## Stored data
◆ ◆ ◆ ◆ ◆ ◆ ◆
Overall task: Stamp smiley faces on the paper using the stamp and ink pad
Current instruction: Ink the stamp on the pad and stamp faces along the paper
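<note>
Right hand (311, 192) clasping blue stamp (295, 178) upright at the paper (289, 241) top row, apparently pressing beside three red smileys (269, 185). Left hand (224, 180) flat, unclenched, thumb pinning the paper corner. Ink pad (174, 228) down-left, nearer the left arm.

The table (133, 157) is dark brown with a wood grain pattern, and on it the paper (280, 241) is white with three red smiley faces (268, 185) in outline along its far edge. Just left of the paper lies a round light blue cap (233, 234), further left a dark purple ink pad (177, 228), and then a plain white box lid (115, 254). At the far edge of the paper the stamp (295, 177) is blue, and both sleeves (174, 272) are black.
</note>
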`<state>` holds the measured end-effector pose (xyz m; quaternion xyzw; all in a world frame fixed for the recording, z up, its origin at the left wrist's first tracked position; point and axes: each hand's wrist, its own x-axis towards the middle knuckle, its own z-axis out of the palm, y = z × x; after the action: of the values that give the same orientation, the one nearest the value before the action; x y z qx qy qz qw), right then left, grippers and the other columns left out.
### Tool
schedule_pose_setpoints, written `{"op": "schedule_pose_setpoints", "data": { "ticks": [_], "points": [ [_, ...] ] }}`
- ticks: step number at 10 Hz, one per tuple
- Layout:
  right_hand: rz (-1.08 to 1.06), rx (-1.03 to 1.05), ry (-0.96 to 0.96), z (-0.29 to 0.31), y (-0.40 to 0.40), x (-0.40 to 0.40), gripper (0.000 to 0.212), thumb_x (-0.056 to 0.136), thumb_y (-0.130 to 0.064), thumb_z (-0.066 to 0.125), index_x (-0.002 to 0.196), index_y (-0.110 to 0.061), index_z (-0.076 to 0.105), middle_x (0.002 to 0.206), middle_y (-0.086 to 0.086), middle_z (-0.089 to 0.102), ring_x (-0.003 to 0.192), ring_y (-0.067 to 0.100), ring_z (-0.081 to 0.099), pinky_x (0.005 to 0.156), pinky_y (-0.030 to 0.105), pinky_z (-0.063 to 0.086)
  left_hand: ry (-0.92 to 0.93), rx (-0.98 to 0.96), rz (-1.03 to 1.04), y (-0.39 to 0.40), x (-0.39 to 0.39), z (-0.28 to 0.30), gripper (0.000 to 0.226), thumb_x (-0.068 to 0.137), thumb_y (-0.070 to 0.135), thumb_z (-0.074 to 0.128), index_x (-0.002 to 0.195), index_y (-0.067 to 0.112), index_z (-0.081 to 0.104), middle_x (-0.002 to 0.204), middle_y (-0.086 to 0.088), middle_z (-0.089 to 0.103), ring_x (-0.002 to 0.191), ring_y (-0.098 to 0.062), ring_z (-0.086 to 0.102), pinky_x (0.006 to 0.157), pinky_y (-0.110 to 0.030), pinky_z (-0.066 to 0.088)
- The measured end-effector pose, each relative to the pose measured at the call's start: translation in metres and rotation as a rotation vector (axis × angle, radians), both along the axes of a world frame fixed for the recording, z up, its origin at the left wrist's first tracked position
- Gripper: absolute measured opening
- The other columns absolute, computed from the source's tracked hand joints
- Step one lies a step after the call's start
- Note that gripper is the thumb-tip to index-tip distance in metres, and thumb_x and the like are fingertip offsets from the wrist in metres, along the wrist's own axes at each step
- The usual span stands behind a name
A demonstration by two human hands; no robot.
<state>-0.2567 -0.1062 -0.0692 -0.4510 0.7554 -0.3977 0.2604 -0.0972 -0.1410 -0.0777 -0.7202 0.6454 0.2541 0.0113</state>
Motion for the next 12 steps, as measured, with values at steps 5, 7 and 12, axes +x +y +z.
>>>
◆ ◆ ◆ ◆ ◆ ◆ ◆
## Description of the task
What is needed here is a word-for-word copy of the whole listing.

## Answer box
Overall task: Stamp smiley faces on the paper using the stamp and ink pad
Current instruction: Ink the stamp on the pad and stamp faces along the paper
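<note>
Right hand (311, 192) clasping blue stamp (295, 178) upright at the paper (289, 241) top row, apparently pressing beside three red smileys (269, 185). Left hand (224, 180) flat, unclenched, thumb pinning the paper corner. Ink pad (174, 228) down-left, nearer the left arm.

The table (133, 157) is dark brown with a wood grain pattern, and on it the paper (280, 241) is white with three red smiley faces (268, 185) in outline along its far edge. Just left of the paper lies a round light blue cap (233, 234), further left a dark purple ink pad (177, 228), and then a plain white box lid (115, 254). At the far edge of the paper the stamp (295, 177) is blue, and both sleeves (174, 272) are black.
</note>
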`<state>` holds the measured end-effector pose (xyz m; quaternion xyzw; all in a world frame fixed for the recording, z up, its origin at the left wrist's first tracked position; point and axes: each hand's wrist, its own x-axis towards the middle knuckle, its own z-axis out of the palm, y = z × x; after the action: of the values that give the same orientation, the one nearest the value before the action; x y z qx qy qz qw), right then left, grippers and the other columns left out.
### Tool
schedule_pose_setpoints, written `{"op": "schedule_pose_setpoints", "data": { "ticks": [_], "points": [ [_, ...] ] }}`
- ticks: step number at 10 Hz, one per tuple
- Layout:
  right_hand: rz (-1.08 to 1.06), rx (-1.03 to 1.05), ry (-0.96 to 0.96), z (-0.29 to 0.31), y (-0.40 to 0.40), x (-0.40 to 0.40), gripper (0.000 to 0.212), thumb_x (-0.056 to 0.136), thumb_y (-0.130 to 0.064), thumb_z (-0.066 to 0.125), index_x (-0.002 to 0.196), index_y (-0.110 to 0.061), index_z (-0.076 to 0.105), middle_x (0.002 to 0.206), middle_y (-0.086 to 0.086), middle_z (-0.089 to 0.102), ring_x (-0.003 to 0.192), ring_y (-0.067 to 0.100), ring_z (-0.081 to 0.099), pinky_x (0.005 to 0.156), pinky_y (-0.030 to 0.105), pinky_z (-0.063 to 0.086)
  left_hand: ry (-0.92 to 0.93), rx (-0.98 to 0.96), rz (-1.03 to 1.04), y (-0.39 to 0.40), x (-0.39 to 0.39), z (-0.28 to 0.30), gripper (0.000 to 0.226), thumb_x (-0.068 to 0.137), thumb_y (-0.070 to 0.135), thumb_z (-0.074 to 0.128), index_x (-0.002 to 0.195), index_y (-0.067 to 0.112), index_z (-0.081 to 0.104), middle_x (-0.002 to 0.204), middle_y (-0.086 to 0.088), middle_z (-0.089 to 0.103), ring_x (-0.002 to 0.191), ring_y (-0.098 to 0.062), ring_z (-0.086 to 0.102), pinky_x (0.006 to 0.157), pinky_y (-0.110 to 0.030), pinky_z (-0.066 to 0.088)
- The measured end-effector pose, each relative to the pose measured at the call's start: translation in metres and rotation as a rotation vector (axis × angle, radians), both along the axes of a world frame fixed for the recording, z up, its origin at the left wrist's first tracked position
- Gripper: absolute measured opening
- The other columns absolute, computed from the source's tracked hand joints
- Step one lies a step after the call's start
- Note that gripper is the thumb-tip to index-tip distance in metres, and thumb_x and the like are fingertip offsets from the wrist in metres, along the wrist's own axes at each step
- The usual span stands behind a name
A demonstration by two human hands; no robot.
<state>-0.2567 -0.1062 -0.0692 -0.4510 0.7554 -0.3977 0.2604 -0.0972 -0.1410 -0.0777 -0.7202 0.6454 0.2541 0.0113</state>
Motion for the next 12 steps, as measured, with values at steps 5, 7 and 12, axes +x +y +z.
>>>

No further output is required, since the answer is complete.